_GOAL OF THE EXERCISE_
Write out the data again in full, exactly as it reads.

═══ SOURCE DATA ═══

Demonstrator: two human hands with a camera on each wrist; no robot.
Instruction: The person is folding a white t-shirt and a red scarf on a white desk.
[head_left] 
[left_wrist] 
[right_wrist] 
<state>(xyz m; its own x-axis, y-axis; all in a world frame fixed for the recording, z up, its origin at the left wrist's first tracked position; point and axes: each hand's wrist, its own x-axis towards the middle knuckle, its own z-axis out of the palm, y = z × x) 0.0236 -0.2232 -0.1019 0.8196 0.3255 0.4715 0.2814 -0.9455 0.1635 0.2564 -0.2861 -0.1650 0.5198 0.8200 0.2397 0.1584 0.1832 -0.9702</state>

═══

_SOLUTION FOR THIS EXERCISE_
Demonstrator: two human hands with a camera on each wrist; no robot.
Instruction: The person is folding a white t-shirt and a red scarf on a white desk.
[head_left] 
[left_wrist] 
[right_wrist] 
<state>(xyz m; its own x-axis, y-axis; all in a world frame fixed for the recording, z up, its origin at the left wrist's first tracked position; point and axes: each hand's wrist, its own x-axis towards the middle knuckle, its own z-axis out of the palm, y = z × x) 0.0236 -0.2232 -0.1019 0.8196 0.3255 0.4715 0.2814 -0.9455 0.1635 0.2564 -0.2861 -0.1650 0.5198 0.8200 0.2397 0.1584 0.1832 -0.9702</state>

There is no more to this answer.